Psy towarzyszą ludziom od najdawniejszych czasów. Te silne, wierne i uzdolnione zwierzęta odgrywały w dziejach różne role, od rozpieszczonych kanapowców po psy obecne na pierwszej linii działań bojowych. Ta galeria jest poświęcona właśnie tym ostatnim – psom żołnierzom.

Trudno określić, od kiedy psy związały, przynajmniej po części, swe losy z rasą ludzką. Przyjmuje się, iż nastąpiło to około 14 000 lat temu, choć coraz częściej mówi się, że nastąpiło to znacznie wcześniej. Kiedy jednak psy trafiły na front?
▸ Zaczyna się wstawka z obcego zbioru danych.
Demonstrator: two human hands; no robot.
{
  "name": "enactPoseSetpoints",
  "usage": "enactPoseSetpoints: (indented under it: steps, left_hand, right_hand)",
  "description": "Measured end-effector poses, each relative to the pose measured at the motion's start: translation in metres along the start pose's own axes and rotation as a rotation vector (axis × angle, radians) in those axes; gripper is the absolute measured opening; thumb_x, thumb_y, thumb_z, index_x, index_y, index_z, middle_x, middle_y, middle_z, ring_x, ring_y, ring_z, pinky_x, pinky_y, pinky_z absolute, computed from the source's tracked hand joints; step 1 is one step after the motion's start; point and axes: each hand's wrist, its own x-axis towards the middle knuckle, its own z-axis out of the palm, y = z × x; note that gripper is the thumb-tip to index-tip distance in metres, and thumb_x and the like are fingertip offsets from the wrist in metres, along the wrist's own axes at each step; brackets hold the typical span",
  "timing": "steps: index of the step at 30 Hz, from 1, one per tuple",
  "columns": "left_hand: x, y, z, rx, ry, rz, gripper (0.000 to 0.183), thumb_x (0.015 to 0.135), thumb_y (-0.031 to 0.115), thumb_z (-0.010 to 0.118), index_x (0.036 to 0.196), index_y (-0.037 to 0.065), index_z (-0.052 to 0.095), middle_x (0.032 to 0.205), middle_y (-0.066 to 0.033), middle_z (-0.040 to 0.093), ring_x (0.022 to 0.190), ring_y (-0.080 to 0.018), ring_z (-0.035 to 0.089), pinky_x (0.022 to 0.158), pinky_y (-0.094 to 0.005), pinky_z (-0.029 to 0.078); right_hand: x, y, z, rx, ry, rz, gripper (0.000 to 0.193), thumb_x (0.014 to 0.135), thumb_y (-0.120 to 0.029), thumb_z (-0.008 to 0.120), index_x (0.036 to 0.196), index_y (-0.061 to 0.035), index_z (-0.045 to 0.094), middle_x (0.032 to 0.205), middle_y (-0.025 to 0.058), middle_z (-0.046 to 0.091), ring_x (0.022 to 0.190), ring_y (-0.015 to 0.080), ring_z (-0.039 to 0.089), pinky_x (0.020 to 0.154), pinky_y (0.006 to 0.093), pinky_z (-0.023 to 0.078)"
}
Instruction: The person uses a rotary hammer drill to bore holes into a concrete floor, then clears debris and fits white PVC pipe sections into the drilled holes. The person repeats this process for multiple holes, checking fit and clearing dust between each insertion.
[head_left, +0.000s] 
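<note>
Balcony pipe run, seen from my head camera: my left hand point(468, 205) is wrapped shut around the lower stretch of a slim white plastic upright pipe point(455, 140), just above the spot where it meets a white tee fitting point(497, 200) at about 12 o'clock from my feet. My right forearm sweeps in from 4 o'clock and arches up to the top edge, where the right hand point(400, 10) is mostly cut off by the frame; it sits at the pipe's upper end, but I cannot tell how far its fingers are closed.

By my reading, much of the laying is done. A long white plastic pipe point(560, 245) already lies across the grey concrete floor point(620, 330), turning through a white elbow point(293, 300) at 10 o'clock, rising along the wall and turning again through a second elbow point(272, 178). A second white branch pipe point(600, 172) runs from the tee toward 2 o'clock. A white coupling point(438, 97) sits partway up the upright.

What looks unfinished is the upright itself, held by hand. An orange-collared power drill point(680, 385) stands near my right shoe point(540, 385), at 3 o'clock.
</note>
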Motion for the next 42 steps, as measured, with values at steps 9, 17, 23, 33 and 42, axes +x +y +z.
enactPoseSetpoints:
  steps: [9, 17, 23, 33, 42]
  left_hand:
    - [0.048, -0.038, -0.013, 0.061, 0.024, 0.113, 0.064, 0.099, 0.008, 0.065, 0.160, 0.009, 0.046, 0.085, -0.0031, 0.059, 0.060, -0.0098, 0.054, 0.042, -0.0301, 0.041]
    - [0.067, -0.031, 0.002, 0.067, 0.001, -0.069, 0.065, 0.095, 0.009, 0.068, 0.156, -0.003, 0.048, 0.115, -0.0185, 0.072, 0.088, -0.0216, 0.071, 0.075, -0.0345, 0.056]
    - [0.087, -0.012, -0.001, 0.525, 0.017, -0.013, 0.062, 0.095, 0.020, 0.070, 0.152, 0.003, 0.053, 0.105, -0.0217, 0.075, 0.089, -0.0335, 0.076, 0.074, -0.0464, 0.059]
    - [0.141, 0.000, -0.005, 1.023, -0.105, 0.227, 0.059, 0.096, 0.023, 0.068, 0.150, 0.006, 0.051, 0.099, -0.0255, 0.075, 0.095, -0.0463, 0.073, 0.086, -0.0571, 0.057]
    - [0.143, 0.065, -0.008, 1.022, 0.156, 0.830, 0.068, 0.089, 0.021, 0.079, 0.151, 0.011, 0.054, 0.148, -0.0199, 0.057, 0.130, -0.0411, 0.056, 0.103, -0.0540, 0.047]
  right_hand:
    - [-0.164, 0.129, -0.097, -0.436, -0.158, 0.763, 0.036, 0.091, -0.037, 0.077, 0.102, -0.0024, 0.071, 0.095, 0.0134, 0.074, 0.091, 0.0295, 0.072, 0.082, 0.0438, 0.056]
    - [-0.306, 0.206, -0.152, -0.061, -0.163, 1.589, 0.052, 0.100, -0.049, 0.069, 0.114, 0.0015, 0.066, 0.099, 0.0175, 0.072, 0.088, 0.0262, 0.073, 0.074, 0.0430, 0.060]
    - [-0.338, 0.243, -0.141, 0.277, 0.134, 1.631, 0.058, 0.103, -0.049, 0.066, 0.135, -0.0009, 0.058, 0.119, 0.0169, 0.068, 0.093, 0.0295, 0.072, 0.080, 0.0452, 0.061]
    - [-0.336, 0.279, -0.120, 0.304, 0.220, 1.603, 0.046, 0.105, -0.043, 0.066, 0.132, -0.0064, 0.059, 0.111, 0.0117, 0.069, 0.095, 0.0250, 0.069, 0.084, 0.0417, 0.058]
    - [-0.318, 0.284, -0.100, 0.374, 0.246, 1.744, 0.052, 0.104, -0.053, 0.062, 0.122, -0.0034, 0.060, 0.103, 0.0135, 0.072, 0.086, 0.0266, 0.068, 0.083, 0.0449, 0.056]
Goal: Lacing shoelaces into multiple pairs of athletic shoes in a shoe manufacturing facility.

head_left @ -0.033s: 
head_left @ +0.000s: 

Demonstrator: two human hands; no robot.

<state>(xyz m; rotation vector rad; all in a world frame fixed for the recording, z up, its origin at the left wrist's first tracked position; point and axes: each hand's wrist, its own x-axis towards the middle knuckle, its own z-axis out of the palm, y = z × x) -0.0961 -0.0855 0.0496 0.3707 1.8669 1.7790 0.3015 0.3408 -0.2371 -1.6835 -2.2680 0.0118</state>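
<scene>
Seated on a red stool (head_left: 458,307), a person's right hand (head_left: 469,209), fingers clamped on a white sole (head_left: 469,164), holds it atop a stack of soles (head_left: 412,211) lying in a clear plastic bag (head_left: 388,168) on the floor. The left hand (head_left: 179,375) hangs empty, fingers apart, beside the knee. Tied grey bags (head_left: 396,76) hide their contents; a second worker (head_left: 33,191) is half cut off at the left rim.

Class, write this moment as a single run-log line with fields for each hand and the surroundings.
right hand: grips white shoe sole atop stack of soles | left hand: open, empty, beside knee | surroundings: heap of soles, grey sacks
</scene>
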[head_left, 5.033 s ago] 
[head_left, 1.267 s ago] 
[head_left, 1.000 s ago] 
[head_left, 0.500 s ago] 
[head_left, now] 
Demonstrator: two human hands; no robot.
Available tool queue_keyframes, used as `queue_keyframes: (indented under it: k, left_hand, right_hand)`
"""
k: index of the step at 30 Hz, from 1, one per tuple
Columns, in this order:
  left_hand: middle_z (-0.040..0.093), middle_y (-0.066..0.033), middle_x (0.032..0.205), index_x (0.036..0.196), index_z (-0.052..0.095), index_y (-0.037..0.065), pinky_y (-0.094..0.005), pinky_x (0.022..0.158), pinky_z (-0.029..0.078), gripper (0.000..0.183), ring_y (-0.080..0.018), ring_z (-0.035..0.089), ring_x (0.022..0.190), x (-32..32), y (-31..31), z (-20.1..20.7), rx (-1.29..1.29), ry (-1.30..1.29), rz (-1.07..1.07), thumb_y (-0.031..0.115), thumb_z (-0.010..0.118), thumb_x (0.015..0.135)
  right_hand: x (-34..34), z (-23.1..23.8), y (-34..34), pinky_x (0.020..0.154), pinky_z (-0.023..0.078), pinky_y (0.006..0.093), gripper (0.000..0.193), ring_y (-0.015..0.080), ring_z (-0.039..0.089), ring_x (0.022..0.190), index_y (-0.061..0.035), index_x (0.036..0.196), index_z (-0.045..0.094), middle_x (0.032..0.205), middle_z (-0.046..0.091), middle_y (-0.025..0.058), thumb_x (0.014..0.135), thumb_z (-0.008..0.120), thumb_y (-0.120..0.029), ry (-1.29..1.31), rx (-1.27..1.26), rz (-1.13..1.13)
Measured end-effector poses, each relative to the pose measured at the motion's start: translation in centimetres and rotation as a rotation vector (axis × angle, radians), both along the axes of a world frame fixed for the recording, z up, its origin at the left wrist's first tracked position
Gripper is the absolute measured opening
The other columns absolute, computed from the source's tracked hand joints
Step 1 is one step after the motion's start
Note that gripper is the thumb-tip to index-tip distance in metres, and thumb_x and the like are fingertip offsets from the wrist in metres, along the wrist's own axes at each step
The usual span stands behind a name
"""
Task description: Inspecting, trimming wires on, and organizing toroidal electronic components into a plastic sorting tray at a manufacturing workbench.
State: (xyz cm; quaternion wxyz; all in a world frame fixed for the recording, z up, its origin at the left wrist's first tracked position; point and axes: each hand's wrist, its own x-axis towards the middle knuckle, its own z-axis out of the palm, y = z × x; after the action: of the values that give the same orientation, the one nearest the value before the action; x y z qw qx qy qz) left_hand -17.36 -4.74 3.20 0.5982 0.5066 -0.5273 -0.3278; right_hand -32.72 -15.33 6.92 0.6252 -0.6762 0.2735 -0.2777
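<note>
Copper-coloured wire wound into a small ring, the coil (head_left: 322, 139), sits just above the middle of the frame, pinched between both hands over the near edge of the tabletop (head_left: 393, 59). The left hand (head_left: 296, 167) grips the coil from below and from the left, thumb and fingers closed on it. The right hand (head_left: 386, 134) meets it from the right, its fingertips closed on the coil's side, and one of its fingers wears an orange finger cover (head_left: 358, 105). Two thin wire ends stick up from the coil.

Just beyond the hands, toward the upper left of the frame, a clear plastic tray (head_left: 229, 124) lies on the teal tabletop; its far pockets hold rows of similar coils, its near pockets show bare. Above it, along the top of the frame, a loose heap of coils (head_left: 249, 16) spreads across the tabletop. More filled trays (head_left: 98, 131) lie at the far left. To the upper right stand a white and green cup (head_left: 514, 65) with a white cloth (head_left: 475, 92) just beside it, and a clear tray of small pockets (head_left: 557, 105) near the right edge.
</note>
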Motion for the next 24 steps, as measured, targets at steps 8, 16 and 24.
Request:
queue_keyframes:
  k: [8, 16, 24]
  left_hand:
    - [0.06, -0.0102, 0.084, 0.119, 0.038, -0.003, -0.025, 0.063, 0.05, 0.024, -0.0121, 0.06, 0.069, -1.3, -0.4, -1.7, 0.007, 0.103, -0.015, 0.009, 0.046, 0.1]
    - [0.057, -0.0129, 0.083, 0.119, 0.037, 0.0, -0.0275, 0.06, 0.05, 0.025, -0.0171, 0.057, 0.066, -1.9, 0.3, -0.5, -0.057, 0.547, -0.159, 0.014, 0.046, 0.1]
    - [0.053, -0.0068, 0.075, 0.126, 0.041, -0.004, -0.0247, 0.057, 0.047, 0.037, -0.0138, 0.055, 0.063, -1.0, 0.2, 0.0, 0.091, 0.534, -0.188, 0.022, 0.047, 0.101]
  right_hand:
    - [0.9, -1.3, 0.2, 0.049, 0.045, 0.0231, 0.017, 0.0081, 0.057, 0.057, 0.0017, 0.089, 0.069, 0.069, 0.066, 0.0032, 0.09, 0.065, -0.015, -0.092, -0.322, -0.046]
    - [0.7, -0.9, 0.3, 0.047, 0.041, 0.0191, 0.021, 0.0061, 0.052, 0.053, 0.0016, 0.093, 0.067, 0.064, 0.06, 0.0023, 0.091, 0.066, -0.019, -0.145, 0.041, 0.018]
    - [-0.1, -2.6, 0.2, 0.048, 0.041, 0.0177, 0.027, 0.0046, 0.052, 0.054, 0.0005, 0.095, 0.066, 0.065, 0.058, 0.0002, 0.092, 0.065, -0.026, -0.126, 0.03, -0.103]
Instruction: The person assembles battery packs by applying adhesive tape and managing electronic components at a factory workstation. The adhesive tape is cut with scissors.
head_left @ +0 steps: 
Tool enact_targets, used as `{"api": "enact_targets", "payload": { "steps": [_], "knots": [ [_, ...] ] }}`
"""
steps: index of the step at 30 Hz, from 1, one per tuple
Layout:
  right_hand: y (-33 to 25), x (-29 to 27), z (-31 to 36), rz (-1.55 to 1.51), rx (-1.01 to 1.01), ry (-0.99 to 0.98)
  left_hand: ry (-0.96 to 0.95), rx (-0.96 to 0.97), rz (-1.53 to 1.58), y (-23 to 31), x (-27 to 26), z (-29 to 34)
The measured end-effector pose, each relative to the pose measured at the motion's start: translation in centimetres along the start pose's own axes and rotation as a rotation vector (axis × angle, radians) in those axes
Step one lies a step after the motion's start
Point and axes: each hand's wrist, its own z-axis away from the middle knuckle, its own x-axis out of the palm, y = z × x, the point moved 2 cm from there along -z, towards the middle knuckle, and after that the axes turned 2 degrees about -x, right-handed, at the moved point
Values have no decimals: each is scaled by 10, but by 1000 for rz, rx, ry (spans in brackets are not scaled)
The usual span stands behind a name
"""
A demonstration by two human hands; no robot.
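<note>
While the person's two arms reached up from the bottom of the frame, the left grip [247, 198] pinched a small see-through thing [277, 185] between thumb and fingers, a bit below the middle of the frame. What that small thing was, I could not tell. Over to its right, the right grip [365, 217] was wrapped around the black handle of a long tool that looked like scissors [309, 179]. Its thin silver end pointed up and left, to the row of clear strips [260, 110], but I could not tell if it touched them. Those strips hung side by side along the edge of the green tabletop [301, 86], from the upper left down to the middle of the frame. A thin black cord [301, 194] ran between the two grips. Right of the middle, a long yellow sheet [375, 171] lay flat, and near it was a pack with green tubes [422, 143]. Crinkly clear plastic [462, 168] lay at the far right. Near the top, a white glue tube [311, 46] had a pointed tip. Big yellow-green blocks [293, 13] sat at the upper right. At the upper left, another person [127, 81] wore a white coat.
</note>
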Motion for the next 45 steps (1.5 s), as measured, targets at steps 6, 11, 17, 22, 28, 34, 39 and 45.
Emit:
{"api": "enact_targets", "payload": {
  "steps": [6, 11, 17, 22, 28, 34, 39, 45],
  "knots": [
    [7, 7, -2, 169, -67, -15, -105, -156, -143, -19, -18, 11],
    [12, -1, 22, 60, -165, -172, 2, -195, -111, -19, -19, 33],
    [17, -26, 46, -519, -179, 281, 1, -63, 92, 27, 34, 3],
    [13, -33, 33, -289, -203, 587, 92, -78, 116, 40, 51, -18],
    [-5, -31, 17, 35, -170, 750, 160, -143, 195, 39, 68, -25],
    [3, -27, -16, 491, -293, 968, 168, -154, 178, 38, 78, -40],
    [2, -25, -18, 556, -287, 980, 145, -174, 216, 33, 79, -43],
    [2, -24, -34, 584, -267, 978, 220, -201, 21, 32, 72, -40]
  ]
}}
Mastify belgijskie holujące wózek z ciężkim karabinem maszynowym, grudzień 1914 roku. Dziś jest to rasa uznawana za wymarłą (fot. ze zbiorów Imperial War Museum, nr kat. IWM Q 53452, IWM Non Commercial Licence)

Na to pytanie nigdy nie uzyskamy wyczerpującej odpowiedzi. Wiemy jednak, że towarzyszyły w działaniach militarnych już starożytnym Babilończykom, Egipcjanom i Grekom. Użycie psów przez różne armie trwało także w następnych stuleciach.

Kiedy rozpoczynała się Wielka Wojna, Niemcy dysponowały ok. 6000 psów gotowych do służby, w większości zakupionych w Wielkiej Brytanii. Francuzi i Belgowie również posiadali liczne stada tych zwierząt, wykorzystywanych przede wszystkim jako siła pociągowa. Sami Brytyjczycy nie byli z początku przekonaniu do idei używania psów we współczesnej wojnie europejskiej, a w ich siłach wysłanych na Kontynent znajdował się… jeden pies wartowniczy. Wkrótce jednak uległo to zmianie.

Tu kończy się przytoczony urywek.